**What you need to do**
Retype the records below from their first line through the line containing "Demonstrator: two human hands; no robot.", and include nothing else.

◇ ◇ ◇ ◇ ◇ ◇ ◇

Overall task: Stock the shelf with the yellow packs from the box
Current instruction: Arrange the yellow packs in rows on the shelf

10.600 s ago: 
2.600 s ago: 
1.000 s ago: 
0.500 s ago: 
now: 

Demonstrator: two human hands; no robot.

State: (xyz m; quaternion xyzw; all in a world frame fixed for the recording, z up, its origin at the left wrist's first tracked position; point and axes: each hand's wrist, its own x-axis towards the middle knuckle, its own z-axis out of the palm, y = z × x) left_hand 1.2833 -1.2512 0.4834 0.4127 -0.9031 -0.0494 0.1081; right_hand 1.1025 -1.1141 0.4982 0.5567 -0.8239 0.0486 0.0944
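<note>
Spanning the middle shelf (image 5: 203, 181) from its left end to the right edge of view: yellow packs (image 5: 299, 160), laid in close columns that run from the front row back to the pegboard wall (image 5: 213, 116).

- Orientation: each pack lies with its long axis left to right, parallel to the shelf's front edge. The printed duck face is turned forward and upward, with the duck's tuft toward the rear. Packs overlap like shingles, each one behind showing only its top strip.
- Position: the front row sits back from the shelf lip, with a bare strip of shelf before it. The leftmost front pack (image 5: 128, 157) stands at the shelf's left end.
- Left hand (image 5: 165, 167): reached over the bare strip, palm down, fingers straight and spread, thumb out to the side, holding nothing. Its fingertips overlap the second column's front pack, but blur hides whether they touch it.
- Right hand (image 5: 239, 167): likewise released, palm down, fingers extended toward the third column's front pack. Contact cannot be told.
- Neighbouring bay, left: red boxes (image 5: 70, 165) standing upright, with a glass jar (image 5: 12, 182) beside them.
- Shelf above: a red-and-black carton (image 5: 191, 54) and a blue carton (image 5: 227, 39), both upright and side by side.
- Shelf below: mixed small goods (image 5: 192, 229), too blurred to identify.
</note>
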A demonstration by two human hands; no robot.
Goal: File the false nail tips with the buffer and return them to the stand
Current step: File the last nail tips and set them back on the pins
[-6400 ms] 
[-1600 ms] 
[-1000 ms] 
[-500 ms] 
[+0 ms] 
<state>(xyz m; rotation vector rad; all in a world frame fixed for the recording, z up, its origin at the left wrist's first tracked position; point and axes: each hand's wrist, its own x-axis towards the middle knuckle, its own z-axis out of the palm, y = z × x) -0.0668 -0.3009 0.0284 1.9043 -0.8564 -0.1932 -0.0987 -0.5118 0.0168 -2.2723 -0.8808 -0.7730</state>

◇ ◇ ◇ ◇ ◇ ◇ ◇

**Answer box**
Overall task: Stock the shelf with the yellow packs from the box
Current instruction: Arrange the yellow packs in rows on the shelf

10.600 s ago: 
2.600 s ago: 
1.000 s ago: 
0.500 s ago: 
now: 

Demonstrator: two human hands; no robot.

There is no more to add to the answer.